Activity —
Give back the full listing, character for character, with no pictures.

Data extract —
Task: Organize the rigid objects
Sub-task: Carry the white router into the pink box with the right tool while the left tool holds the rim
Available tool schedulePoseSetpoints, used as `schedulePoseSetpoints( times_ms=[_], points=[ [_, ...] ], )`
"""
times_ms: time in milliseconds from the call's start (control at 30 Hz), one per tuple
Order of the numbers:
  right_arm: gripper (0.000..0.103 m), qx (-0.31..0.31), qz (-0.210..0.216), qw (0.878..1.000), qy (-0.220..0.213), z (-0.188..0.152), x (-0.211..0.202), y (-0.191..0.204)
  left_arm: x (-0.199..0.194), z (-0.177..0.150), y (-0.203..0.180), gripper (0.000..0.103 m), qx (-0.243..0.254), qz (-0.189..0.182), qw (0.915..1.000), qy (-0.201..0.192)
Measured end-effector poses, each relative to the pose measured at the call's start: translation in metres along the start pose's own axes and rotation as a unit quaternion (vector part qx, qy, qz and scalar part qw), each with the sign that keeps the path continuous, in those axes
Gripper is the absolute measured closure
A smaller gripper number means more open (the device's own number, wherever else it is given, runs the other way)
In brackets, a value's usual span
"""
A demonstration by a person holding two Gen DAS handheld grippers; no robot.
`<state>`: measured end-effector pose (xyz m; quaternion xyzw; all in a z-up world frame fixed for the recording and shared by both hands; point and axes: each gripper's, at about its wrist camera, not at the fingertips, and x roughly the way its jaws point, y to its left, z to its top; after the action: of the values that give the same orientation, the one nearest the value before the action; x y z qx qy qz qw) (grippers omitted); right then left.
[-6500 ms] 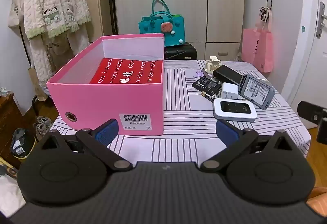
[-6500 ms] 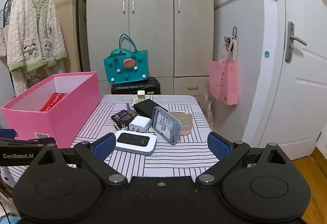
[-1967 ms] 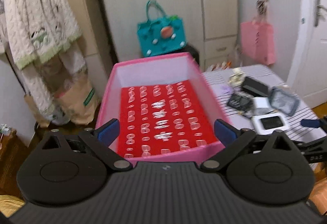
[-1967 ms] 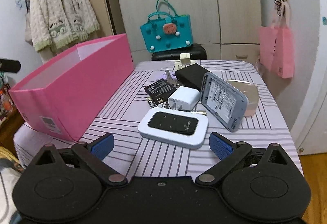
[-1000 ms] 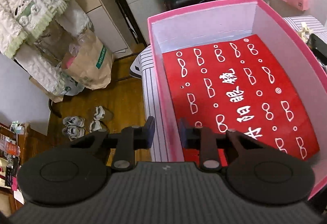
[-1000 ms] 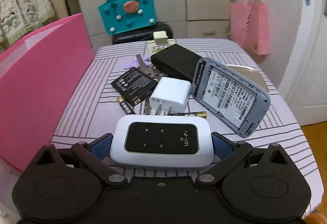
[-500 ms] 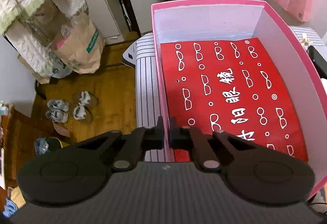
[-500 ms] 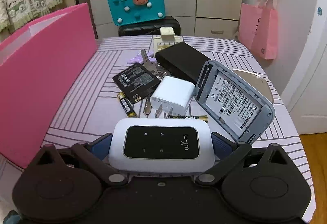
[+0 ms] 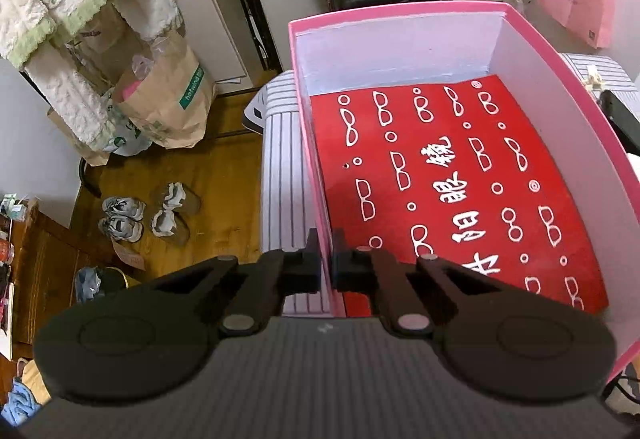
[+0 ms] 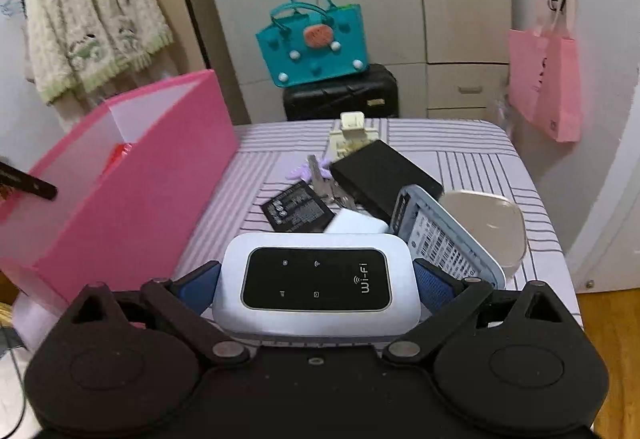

Your solution —
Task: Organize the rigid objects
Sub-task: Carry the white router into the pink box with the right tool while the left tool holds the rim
Available tool schedulePoseSetpoints, used as `schedulePoseSetpoints( times_ms=[_], points=[ [_, ...] ], )`
"""
times_ms: time in milliseconds from the call's start (control at 30 Hz), one per tuple
Order of the numbers:
  right_arm: gripper (0.000..0.103 m), qx (-0.31..0.31), qz (-0.210..0.216), qw (0.878..1.000), qy (-0.220..0.213), z (-0.188..0.152), x (-0.211..0.202), y (-0.191..0.204)
  left_arm: x (-0.199..0.194), z (-0.177..0.150), y (-0.203..0.180), gripper (0.000..0.103 m), qx (-0.243..0.254), qz (-0.189..0.182), qw (0.915..1.000), qy (-0.201..0.192)
Measured end-effector poses, each relative to the pose measured at the call's start: translation in metres along the start pose's own axes and rotation as a unit quaternion (vector part qx, qy, qz and scalar part qw), each with the sign that keeps the path continuous, in those axes
Gripper is the absolute measured closure
A smaller gripper number means more open (the device's own number, wherever else it is given, runs the other way)
In brackets, a value's usual span
"""
A demonstration by a person holding two Gen DAS handheld grippers; no robot.
`<state>`: measured end-effector pose (xyz m; quaternion xyzw; all in a z-up world frame fixed for the recording and shared by both hands; point and axes: each gripper's, at about its wrist camera, not at the fingertips, and x roughly the way its jaws point, y to its left, z to its top; after the action: of the values that give the same orientation, the one nearest the value before the action; x y z qx qy qz qw) (grippers omitted); right then left.
[-6500 ms] 
[-6500 ms] 
[-1967 ms] 
[-1967 ms] 
[-1000 ms] 
[-1000 ms] 
[-500 ms] 
[-500 ms] 
[+0 ms] 
[+0 ms] 

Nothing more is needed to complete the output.